**WORK REQUEST:** Extract word for word the lines of the listing from its start to the line holding "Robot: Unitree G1", both ends kept; pictures are not part of the copy.

**DATASET EXTRACT:**

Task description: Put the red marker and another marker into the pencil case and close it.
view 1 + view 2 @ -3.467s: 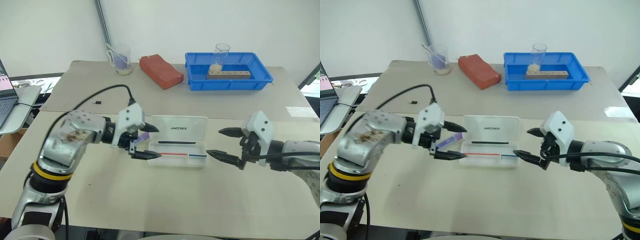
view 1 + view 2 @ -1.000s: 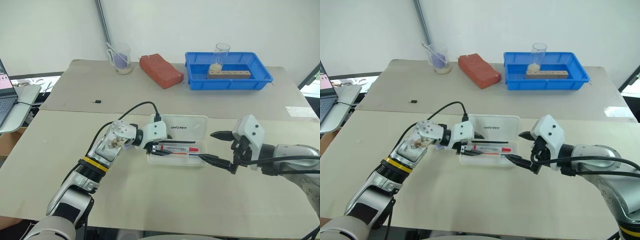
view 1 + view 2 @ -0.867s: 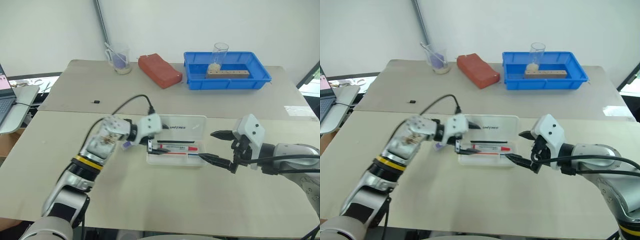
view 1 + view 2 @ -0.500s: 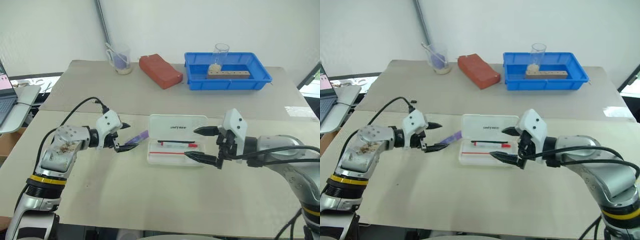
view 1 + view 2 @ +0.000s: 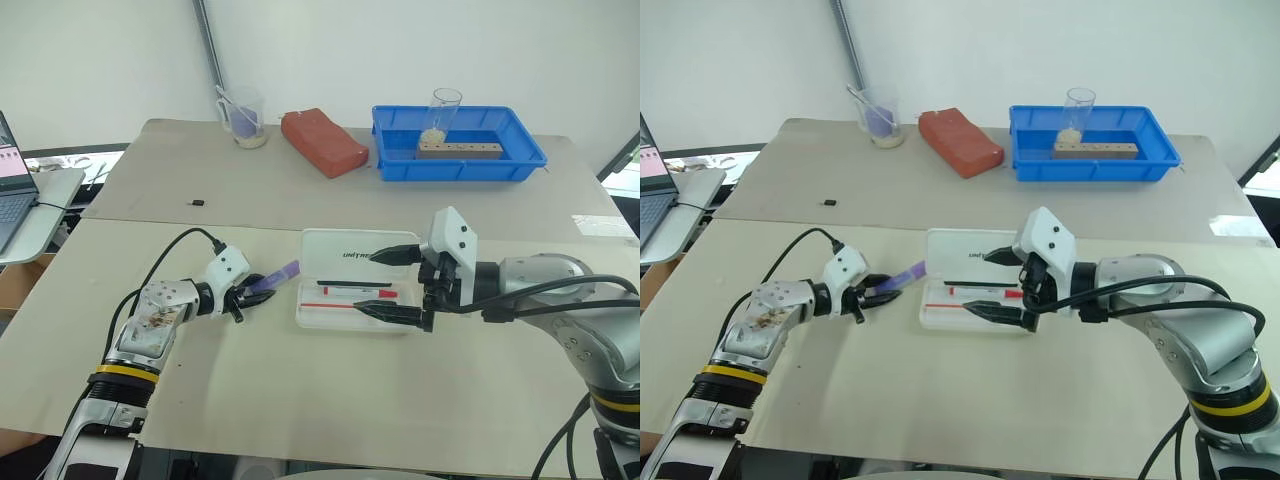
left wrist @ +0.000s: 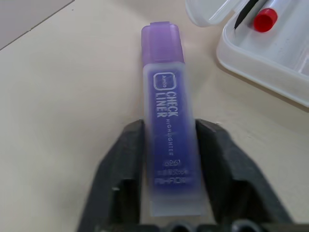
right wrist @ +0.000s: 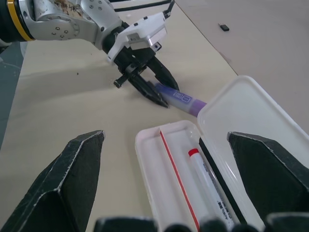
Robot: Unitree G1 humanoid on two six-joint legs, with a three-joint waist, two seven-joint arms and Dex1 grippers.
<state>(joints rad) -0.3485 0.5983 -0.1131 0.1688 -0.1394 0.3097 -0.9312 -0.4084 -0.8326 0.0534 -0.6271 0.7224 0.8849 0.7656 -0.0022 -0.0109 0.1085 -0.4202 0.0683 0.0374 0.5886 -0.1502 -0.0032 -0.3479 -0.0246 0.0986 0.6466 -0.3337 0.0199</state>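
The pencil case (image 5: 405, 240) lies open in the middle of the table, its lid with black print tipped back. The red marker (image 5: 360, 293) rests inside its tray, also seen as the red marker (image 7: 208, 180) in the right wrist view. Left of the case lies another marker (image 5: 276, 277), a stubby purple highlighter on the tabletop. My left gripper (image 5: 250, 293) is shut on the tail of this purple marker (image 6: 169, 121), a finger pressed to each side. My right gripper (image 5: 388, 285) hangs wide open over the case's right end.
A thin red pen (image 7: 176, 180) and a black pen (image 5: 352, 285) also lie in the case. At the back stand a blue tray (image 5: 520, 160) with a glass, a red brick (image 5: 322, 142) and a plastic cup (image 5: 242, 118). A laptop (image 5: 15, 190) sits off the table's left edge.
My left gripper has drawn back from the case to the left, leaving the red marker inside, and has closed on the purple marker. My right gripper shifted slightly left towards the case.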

**TASK OUTPUT:**
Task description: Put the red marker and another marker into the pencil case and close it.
view 1 + view 2 @ -3.467s: 
view 1 + view 2 @ -1.000s: 
view 1 + view 2 @ -0.867s: 
view 1 + view 2 @ -0.500s: 
view 1 + view 2 @ +0.000s: 
left wrist @ +0.000s: 
right wrist @ +0.000s: 
Robot: Unitree G1 humanoid on two six-joint legs, with a three-joint waist, two seven-joint arms and Dex1 grippers.

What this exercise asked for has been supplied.